Google's Study Provides Insights into Programmers' Build Errors
Google engineers have recently published a research paper presenting an empirical study of 26.6 million builds produced during a period of nine months by thousands of developers at Google. The paper describes the build workflow, and analyzes failure frequency, compiler error types, and resolution efforts. According to the authors, the results provide insights useful to understand how the build process works in large organizations and how developer could be more effectively supported.
The paper authors define their study "quite novel" for its approach to characterizing how programmers in industry interact with their compiler and build tools. Furthermore, they stress the importance of the build process, which is a central step within the “edit-compile-debug” cycle:
Slow compiles may cause the programmer to be distracted by other tasks or lose context. [...] Any delay widens the gap between the programmer deciding on the next change to perform and viewing the effect of that change. Keeping the build process fast and understanding when and how it fails is a key part of improving programmer productivity.
The researchers try to answer a few questions based on the analysis of four metrics:
- Number of builds performed by each developer.
- Build failure ratio.
- Number of errors for each error kind.
- Time a developer spends to fix the error.
How often do builds fail?
The build failure ratio resulted "approximately normally distributed, with the median percentage of build failures higher for C++ (38.4%) than Java (28.5%)." The researchers attribute differences across languages, at least in part, to IDE usage as most JAVA developers benefit from the IDEs’ built-in checks.
"Developers with either very low or very high failure rate seem to be rare," and in both cases they seem not to be regular contributors in the specific language or projects.
No strong correlation was found between build counts and build failure ratio, so this would rule out the hypothesis that developers who build more frequently may have a higher failure ratio.
No correlation was found either between developer experience and build failure ratio, in part "may be due to the difficulties in precisely characterizing experience or expertise."
Why do builds fail?
The paper identifies a large number of build errors and measure their frequency, as shown in figure 1 (click to enlarge).

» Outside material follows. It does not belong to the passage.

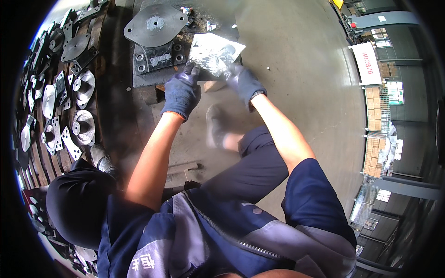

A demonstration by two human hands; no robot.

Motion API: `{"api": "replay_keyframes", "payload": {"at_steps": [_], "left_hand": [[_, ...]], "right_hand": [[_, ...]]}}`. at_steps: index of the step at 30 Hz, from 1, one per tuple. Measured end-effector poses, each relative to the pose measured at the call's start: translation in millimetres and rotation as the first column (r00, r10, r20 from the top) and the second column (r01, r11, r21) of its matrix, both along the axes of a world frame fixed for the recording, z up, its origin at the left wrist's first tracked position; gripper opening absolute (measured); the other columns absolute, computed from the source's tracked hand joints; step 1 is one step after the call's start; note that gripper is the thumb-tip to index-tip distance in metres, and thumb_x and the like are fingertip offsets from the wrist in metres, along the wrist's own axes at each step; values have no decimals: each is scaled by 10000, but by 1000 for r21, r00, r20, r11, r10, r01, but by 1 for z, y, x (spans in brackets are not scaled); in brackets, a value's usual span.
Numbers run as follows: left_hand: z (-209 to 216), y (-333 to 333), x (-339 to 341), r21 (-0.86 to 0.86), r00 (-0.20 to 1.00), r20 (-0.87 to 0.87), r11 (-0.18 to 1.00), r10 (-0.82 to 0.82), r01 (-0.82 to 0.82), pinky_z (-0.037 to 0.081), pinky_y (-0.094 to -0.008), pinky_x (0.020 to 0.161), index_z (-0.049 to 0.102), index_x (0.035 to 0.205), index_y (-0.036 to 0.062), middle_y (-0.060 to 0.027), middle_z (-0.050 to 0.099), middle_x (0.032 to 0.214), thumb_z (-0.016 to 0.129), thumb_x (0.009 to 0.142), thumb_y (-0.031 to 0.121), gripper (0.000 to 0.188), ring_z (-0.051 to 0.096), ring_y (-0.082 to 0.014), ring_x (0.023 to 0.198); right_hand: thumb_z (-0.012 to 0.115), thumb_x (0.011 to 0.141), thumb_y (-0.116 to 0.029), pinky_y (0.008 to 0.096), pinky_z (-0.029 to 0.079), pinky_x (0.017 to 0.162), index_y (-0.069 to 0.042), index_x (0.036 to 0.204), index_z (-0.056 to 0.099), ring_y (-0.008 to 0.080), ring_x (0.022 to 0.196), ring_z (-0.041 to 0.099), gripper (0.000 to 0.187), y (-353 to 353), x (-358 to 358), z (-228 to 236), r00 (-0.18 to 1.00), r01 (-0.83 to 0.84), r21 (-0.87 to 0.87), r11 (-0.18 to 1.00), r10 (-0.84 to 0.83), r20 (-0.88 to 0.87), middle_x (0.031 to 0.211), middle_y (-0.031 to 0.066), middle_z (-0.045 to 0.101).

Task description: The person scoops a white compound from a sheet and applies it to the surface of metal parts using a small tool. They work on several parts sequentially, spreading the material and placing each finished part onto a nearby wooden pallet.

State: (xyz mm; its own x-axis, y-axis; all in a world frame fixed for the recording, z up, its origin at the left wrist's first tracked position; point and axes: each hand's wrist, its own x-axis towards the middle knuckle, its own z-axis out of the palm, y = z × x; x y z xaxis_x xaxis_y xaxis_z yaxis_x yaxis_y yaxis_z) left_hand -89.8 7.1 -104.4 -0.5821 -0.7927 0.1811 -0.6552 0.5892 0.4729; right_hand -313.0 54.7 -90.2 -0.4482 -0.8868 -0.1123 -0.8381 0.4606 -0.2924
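Note:
Both my hands wear dark blue knitted gloves with shiny dark fingertips. Between them is a white sheet [214, 52] with silvery grey smears, tilted over the right edge of a dark work block [211, 23]. My left hand [184, 90] pinches the sheet's near left corner. At its near right edge, my right hand [244, 82] has its fingers closed on it. Just left of the sheet stands a metal mount: a round plate [139, 31] with side holes, over a base [155, 59] with bolt holes. Grey smears mark both the plate's middle and the base.
A wooden pallet [96, 32] on the left carries many flanged metal parts [84, 127]. Small scraps [211, 26] lie on the block. My shoe [214, 127] rests on the concrete floor [310, 92]. Stacked cartons [372, 109] and wire cages stand far right.

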Motion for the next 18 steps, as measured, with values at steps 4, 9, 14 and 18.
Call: {"api": "replay_keyframes", "payload": {"at_steps": [4,9,14,18], "left_hand": [[-7,-2,3,-44,998,-58,999,-17,14,560,-475,881,565,1351,120,-134,580,1395,649,780,177,581,668,-376,1054],[9,1,0,68,1000,24,998,-4,3,559,-468,890,569,1346,117,-146,574,1399,654,776,174,579,663,-386,1065],[-5,0,-2,-8,999,-29,1000,24,-25,565,-472,859,594,1337,195,-106,592,1401,568,805,132,536,689,-358,1014],[-2,-1,0,-6,999,-37,1000,19,-19,563,-466,873,591,1340,196,-106,588,1405,566,813,142,531,687,-358,1030]], "right_hand": [[589,956,-225,440,551,776,-128,1164,686,271,871,731,249,-8,21,20,917,-56,268,962,156,-368,953,103,744],[635,887,-145,451,503,634,-158,1036,759,252,817,735,193,0,25,4,650,-255,439,861,489,-582,848,49,751],[653,852,-126,430,474,620,-143,884,772,246,815,736,124,-2,20,-8,598,-364,448,816,574,-560,809,56,753],[618,900,-177,476,521,701,-116,985,749,269,851,742,168,-3,33,8,832,-162,452,877,368,-416,917,107,763]]}}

Results are further classified into five categories: dependency, type mismatch, syntax, semantic, other. The category distribution is shown in figure 2.
Dependency-related errors are the most common error type for both C++ (52.68%) and Java (64.71%). C++ showed more syntax errors than Java. Once again the authors found this consistent with the greater IDE usage for Java.
How long does it take to fix builds?
Overall, it was found in the study, the median resolution time of build errors were 5 and 12 minutes for C++ and Java, respectively.
Those times can vary by an order of magnitude across error kinds, though. It also appears that C++ resolution time is less than Java, on average, although some C++ build errors show a higher median resolution time due to them being more difficult to figure out.
In terms of build attempts until the errors are fixed, it comes out that 75% of build errors are resolved within at most two builds for all of the 25 most common error kinds for both Java and C++.
Findings and Implications
The key takeaways of this study, as identified by the authors are the following:
Independent of programming language, approximately 10 percent of the error types account for 90% of the build failures.
Dependency errors are the most common.
On average it takes one build iteration to fix a build error, and most errors are fixed in two build iterations.
These results, conclude the researchers, are useful to both practitioners and tool builders.
For practitioners, it provides a means to identify areas where additional expertise, tool usage, or development activity (e.g., reducing dependencies) may be most beneficial.
On the other hand, "better tools to resolve dependency errors have the greatest potential payoff." Similarly, the quantification by error message and type can help a compiler team to identify error messages that could be revisited to improve their meaningfulness to developers.
On a final note, it is worth to notice that this study, as any study, has a limited validity. The paper authors identify the following factors that could threat its validity:
- The study is performed within a single company with particular processes, constraints, resources, and tools. Still, the magnitude of the study in terms of the number of builds, developers, and systems involved provides a valuable baseline for the community.
- The study focuses on two languages, C++ and Java.
- Finally, choices regarding data gathering, error classification, mapping errors to a taxonomy, and the cutoffs to remove noise from the data could also reduce its applicability.
The study was conducted by Google engineers Caitlin Sadowski, Edward Aftandilian, and Robert Bowdidge in collaboration with Hong Kong University researcher Hyunmin Seo, and University of Nebraska researcher Sebastian Elbaum.